EXERCISE INSTRUCTIONS: Count how many lines of the material hold "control". Respond with that number alone.
☆ ☆ ☆ ☆
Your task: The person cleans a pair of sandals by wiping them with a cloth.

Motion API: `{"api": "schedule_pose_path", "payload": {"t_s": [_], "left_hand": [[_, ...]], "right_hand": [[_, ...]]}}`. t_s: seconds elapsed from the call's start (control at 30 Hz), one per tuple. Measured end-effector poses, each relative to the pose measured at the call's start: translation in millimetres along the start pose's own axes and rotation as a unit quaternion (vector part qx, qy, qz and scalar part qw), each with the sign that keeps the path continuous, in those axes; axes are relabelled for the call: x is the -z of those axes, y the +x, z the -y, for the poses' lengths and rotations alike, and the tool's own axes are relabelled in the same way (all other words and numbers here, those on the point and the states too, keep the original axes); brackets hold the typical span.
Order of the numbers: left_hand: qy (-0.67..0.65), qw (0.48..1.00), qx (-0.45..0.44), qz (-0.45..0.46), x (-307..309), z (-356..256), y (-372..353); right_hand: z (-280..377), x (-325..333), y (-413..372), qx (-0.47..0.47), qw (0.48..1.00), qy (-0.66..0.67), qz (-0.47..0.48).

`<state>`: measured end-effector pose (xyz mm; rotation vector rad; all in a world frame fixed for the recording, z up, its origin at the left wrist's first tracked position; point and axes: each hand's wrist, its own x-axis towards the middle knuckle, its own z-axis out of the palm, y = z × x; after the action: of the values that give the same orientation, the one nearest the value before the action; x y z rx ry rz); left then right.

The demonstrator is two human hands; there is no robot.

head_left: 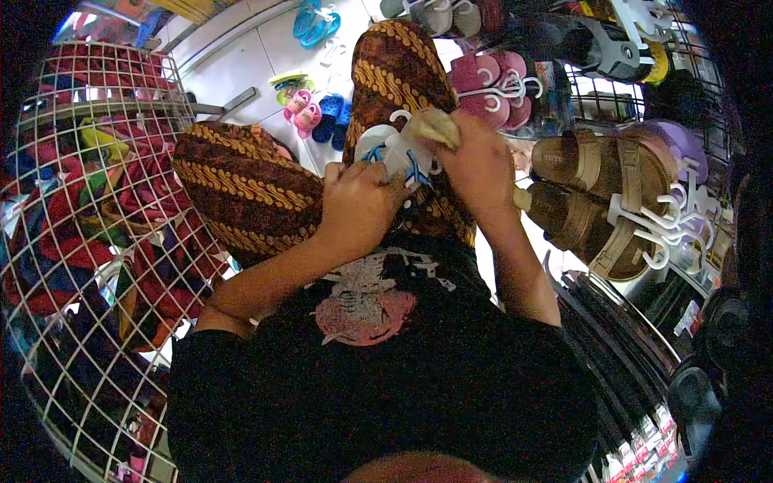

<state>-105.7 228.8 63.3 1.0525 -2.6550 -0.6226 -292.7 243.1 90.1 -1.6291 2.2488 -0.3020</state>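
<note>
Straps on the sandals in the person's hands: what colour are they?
Blue straps, on whitish soles; the head view shows them.

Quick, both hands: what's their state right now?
Left hand: closed, holding white flip-flops with blue straps.
Right hand: closed, holding a crumpled pale-yellow cloth.

1. Right hand [481,161] is a blur, and the crumpled tan cloth [435,129] smears with it!
2. Left hand [361,205] covers part of the small white sandals with blue straps [394,157].
3. Holed blue clogs [325,127] duck partly behind the brown-and-gold patterned trouser leg [403,68].
4. Small print on the white-and-pink labels [644,443], lower right: unreadable!
</note>
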Motion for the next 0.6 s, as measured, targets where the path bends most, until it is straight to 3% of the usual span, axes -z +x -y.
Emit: {"api": "schedule_pose_path", "payload": {"t_s": [0.03, 0.13, 0.23, 0.3, 0.43, 0.47, 0.5, 0.53, 0.6], "left_hand": [[-0.007, 1.000, 0.002, -0.008, 2.1, -0.8, 1.6], [-0.099, 0.994, 0.032, 0.021, 8.1, 4.8, 3.8], [-0.229, 0.968, 0.055, -0.086, 5.8, 19.0, 8.1], [-0.290, 0.954, 0.068, -0.037, 10.2, 35.1, 9.1], [-0.502, 0.851, 0.138, 0.065, 18.4, 64.2, 12.7], [-0.559, 0.811, 0.158, 0.072, 22.8, 66.3, 14.0], [-0.613, 0.766, 0.177, 0.080, 25.7, 67.7, 14.5], [-0.717, 0.663, 0.199, 0.084, 27.2, 67.7, 12.6], [-0.667, 0.708, 0.216, 0.078, 34.6, 70.2, 11.1]], "right_hand": [[1.1, 3.1, 3.2, -0.007, 0.999, -0.001, -0.049], [0.8, 12.8, 6.4, -0.040, 0.989, 0.144, -0.008], [3.3, 24.5, 5.8, -0.075, 0.957, 0.281, 0.024], [-4.3, 26.2, 7.5, -0.114, 0.938, 0.325, 0.040], [-20.3, 11.8, 8.1, -0.181, 0.885, 0.415, 0.107], [-34.1, 1.0, 9.8, -0.136, 0.900, 0.398, 0.115], [-31.0, 3.1, 10.9, -0.143, 0.883, 0.424, 0.139], [-26.2, 8.0, 9.2, -0.151, 0.865, 0.449, 0.163], [-18.6, 11.6, 6.4, -0.167, 0.853, 0.465, 0.167]]}}
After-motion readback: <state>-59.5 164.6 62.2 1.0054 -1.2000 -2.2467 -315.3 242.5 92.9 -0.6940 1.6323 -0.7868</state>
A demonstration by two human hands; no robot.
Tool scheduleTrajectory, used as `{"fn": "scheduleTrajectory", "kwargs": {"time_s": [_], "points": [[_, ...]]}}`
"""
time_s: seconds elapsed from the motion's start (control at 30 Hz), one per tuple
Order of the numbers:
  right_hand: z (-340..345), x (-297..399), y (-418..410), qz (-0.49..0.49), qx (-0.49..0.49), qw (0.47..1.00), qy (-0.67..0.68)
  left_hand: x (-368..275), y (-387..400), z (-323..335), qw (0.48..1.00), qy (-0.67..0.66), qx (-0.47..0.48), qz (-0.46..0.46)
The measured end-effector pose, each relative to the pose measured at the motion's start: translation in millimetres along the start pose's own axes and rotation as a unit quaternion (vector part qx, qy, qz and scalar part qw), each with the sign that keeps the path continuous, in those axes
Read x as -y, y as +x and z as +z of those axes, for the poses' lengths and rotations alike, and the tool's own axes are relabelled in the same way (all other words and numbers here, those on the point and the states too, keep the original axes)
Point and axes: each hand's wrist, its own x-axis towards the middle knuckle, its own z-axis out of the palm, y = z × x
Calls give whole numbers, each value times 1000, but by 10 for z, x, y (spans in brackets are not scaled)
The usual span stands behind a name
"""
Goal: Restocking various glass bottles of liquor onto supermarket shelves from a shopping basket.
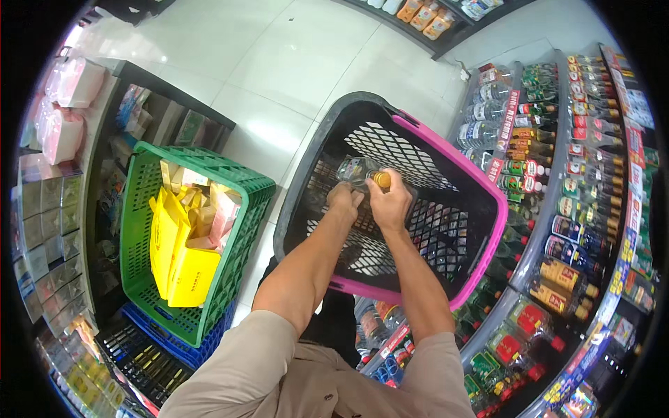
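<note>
My right hand (391, 202) grips a clear plastic bottle (354, 168) by its neck, just by the yellow cap. The thumb and fingers close around that end. My left hand (344, 198) holds the side of the bottle's body, its fingers curled and partly hidden. The bottle lies tilted, its label facing up, within the mouth of a black shopping basket (449, 224) with a pink handle rim. Both forearms reach over the basket's near side. Whether the bottle rests on the basket's floor I cannot tell.
A green plastic crate (256, 204) with yellow bags (193, 271) and small boxes stands at left on a blue crate (219, 326). Shelves of bottles (567, 230) curve along the right side. Boxed goods (49, 209) line the left shelf. Pale floor tiles (261, 62) stretch ahead.
</note>
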Motion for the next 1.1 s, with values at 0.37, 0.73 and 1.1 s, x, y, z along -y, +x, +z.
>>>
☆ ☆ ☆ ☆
WRITTEN SOLUTION: 2